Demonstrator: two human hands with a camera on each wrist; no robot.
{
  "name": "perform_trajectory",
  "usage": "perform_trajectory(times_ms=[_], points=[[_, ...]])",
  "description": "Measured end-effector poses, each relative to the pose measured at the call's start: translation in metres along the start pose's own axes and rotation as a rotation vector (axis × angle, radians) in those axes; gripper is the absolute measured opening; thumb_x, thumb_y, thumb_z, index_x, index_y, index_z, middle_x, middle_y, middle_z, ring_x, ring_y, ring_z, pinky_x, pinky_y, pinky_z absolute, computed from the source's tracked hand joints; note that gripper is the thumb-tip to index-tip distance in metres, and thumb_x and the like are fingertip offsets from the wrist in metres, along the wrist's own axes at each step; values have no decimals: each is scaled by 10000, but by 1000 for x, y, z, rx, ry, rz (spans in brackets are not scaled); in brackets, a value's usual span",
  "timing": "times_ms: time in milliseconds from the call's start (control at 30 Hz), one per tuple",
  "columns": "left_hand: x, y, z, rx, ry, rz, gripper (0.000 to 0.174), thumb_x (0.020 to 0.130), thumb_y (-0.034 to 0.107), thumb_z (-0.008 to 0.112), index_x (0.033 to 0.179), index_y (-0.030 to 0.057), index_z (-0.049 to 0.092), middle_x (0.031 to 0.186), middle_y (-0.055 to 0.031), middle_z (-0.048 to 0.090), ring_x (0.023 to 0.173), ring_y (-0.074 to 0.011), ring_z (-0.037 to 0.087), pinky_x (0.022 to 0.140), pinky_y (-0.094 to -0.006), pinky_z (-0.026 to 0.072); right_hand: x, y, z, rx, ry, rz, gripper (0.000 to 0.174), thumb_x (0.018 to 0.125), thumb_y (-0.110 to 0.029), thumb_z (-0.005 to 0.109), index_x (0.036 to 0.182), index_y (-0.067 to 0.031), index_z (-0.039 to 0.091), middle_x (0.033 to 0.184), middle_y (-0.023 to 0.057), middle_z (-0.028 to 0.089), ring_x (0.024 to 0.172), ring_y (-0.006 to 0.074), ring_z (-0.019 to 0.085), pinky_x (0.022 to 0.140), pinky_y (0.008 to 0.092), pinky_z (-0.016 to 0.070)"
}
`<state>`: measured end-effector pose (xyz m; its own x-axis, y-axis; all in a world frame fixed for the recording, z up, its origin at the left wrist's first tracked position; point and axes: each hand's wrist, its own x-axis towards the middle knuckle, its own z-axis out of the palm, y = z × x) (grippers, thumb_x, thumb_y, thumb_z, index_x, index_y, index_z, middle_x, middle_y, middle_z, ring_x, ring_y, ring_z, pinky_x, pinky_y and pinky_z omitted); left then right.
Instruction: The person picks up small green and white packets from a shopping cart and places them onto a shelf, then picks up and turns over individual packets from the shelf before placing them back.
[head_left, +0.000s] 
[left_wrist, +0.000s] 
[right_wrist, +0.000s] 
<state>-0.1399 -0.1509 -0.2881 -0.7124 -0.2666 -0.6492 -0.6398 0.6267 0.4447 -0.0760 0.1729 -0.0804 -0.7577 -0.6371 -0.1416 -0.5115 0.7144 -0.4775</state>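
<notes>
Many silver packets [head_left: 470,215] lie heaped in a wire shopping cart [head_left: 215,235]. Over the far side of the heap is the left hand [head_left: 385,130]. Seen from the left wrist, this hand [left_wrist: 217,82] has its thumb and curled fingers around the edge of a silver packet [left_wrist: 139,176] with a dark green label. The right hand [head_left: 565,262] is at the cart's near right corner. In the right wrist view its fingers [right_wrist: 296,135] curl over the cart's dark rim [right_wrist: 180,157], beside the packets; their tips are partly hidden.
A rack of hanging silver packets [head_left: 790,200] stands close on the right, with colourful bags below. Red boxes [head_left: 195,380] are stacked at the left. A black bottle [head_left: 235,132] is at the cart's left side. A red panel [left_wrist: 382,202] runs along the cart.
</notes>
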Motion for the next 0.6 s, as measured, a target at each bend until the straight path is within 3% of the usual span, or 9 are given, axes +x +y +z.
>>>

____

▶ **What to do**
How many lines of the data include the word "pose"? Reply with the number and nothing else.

▶ **Exercise answer**
2